От его сияющей лысины, от лукавых, скользких слов, от неудобной позы у Таины в глазах запрыгали черные мушки, будто на солнце взглянула. В низу живота осела боль, как после полостной операции. Но язык еще ворочался. Еще она была в разуме.

– У таких, как вы, детей не бывает, дяденька.

– Почему, малышка?

– У них рождаются лохматые существа с крысиными мордами.

– Понимаю твою мысль, – злодей закивал головой, словно болванчик на пружинке. – В тебе обида говорит. Тебе кажется, два подлых негодяя тебя изнасиловали. А вот и нет, голубушка. После сама спасибо скажешь. За дядюшкой Джо будешь бегать, как собачка за хозяином. Помяни мое слово.

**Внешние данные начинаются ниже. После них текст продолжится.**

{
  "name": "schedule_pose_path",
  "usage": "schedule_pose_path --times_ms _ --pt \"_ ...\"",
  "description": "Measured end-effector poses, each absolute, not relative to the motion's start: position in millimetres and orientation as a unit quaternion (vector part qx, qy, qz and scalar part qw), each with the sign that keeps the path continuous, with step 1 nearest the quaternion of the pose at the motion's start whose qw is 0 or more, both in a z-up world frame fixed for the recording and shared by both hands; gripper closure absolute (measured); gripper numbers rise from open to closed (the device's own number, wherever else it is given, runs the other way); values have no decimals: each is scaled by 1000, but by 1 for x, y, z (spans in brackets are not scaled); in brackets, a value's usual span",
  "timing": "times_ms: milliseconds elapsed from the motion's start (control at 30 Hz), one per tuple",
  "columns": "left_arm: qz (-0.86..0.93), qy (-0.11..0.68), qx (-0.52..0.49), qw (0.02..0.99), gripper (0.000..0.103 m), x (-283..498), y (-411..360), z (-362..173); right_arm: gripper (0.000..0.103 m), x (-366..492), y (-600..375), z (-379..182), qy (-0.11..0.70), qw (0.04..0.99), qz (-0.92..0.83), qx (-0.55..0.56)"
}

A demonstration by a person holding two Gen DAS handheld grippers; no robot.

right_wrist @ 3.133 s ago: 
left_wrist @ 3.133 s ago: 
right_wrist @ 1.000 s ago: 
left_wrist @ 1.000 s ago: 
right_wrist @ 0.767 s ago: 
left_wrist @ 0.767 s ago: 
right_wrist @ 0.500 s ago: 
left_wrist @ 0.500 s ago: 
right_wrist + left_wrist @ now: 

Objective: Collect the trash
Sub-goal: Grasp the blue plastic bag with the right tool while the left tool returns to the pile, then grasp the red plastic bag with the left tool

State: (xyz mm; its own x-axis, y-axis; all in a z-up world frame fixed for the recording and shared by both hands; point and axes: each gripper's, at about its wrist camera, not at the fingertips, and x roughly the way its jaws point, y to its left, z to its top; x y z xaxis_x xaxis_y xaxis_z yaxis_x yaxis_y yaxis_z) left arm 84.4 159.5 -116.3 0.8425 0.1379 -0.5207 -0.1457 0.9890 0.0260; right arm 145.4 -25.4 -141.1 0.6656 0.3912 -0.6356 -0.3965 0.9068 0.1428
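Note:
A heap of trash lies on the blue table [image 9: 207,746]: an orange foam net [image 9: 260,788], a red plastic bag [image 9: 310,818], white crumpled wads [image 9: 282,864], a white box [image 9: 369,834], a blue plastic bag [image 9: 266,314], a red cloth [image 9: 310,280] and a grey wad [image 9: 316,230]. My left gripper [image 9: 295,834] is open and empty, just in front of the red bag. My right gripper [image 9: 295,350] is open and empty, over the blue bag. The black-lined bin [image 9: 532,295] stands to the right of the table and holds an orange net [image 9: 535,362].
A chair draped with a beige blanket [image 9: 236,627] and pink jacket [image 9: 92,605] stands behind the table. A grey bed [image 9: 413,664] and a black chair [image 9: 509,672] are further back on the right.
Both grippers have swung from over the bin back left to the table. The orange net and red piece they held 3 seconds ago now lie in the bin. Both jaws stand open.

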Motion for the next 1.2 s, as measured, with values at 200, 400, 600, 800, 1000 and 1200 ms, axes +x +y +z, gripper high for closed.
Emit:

Китаец отстранился, полюбовался своим художеством. Счастливо заухал:

– Ух, красиво!

Тут и возник незнакомец с медицинским саквояжем. Он сразу, никого ни о чем не спрашивая, приступил к непонятным манипуляциям. Разложил на тумбочке сверкающие щипчики, ножички – целый маникюрный набор, – а также шприцы и какой-то черный прибор, похожий на мобильную трубку, только поменьше, который включил в сеть. Таина следила за его действиями с остановившимся сердцем. Особенно ее пугало, что никак не могла понять, что это за личность: мужчина или женщина, старая или молодая?

– Садисты, что вам еще от меня надо? – простонала она.

Ей никто не ответил. Дядюшка Джо, поцокав языком, нанес кисточкой несколько последних штрихов.

– Господа, я доволен. По-моему, хорошо получилось. Оцените, пожалуйста.

Пришелец неведомого пола и Сергей Сергеевич обошли кровать и уставились на ее голый зад. Ей не было стыдно, она вообще забыла, что это такое – стыд.

– Восхитительно! – оценил Сергей Сергеевич. – Вы истинный художник, Джо. Ваш почерк ни с каким другим не спутаешь. Я бы сравнил вас с Босхом.

Тот, кто в белом халате, пискнул (может быть, это был ребенок?):

– Блеск! Изображу со всеми загогулинами, один к одному. Даже не сомневайтесь. Хотя в цвете было бы лучше.

В девушке проснулось что-то от прежней Таины, прожившей до этого страшного дня пятнадцать спокойных, беззаботных лет.

– Я тоже хочу посмотреть.

Сергей Сергеевич вернулся в кресло к своему пиву, объяснил доверительно:

– Опять тебе повезло, малышка. Янек на халяву сделает тебе татуировку, какая на рынке идет по лимону. Причем не абы как сделает, со смыслом. Тавро! Принадлежность к касте. Надо ценить.

Дядюшка Джо самодовольно хмыкал, потирая ручки, нежно погладил Таину по спине, слегка процарапав кожу ногтями. Похоже, снова собирался пристроиться.

– Не хочу татуировку. Что я скажу родителям?

– Да-а, – задумался Сергей Сергеевич. – Это проблема. Ты им пока не показывай.

Янек (все же, наверное, мужчина) пожужжал аппаратом, пощелкал кнопками, и Таина увидела, как в черном жерле трубки вспыхнула, прокрутилась тысяча серебряных иголок. От ужаса затрепыхалась, пытаясь выдернуть из зажимов опухшие кисти, чем помешала дядюшке Джо, который уже почти вошел в нее сзади. За это получила крепкий подзатыльник от Сергея Сергеевича и жалобно заныла.

– Зачем же так, – укорил Сергей Сергеевич. – Послушные девочки так себя не ведут. Не надо дергаться. Как лежала, так и лежи, руку собьешь… Господин Янек, сделайте-ка ей, пожалуй, уколец. Зачем мучить ребенка.

Бесполый отложил прибор, наполнил шприц голубоватой жидкостью из пузырька. Наклонился – и последнее, что она разглядела, были выпуклые, как у глубоководной рыбы, глаза чудовища. Он воткнул шприц в левое предплечье – и через несколько секунд она уплыла в сказку.